Гаргарисмою он занимался: свое ополаскивал горло солями; в те дни он охрип: говорил с горловым, хриплым присвистом, точно змея: вообще ей казался летающим млекопитающим с острова Явы: вампиром; она передернулась узкими плечиками, нервно в воздух подбросив одну финтифлюшечку; и на тростник, закрывающий дверь, поглазела растерянной азинькой, слыша отчетливый глот: он слюну там глотал в полусумерках; глот — приближался.
Тростник разлетелся.
Затянутый в черную пару, со стройностью, точно зажавшей в корсет что-то очень гнилое, он к ней подошел сребророгим, насупленным туром, отчетливо строясь на фоне сплошной тростниковой завесы (коричнево-красные пятна, коричнево-черные пятна по желтому полю):
— А, вы?
Тут ей пагубно стало.
— Я ждал вас сюда!
И она, подбодрившись, такой ангеликою (чуть-чуть нарочитой) стояла пред ним, спрятав пред ним, спрятав ножик за спину, скосясь: но скос глаз ничего не сказал:
— Понимаете?
— Что?
— Продолжать так нельзя же! Молчала.
— Пора объясниться нам!
Вокализация голоса переменилась; вздыхая, он всхрипнул: жаровней пахнуло (весьма неприятно). Молчала.

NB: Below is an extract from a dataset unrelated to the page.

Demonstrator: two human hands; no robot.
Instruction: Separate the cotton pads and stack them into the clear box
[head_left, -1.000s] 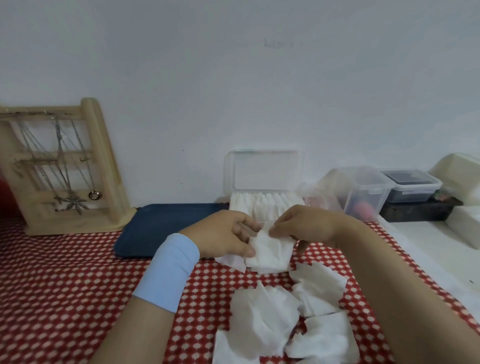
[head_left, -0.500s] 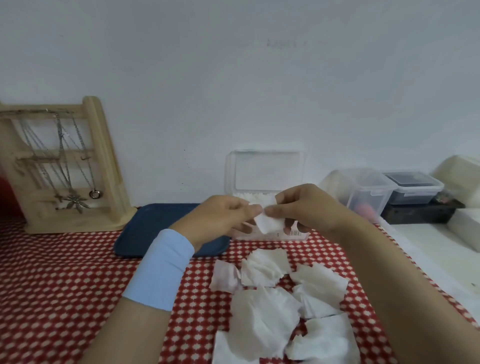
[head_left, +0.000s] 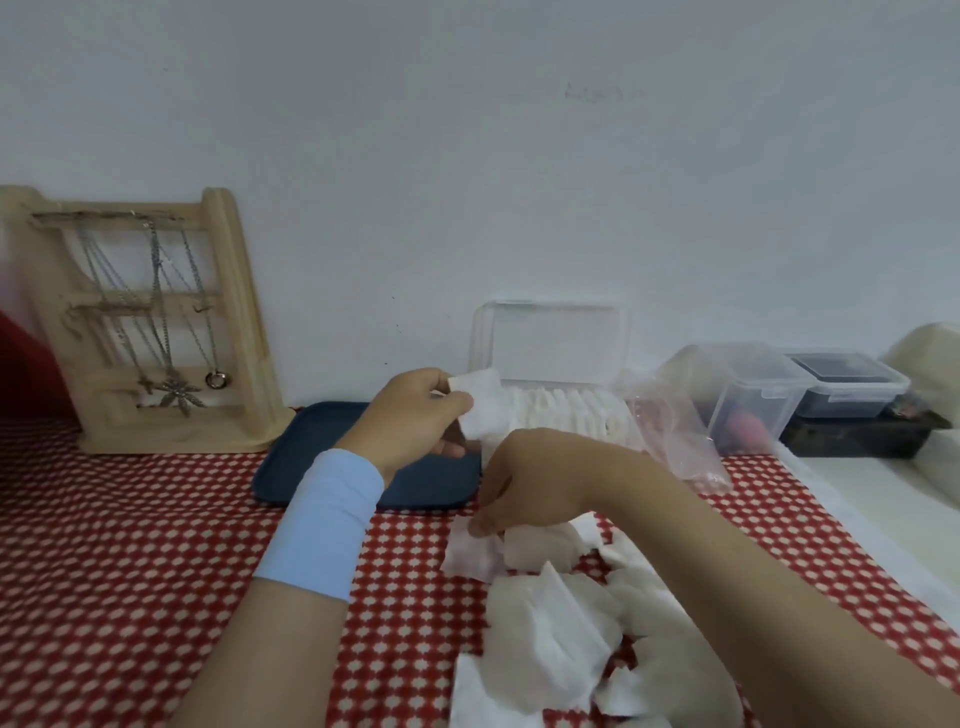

— Вы знаете, что Вулеву — нет? Зачем это «вы»?
— Мы — одни.
Понимала: опять захотелось ему пококетничать с ней; резануло под сердцем колючею, дикою злобой; головку прижала к стене; и на скрещенных, ярких, златисто-лазурных павлиньих хвостах прочертилась своей чернокудрой головкой; а ручки держали за спинкою ножик.
— Лизаша, — молчал я, но ты, — оборвал он, увидя, как выблеском глаз заактерила.
— Ты все чуждаешься: ты, как отцу, перестала мне перить.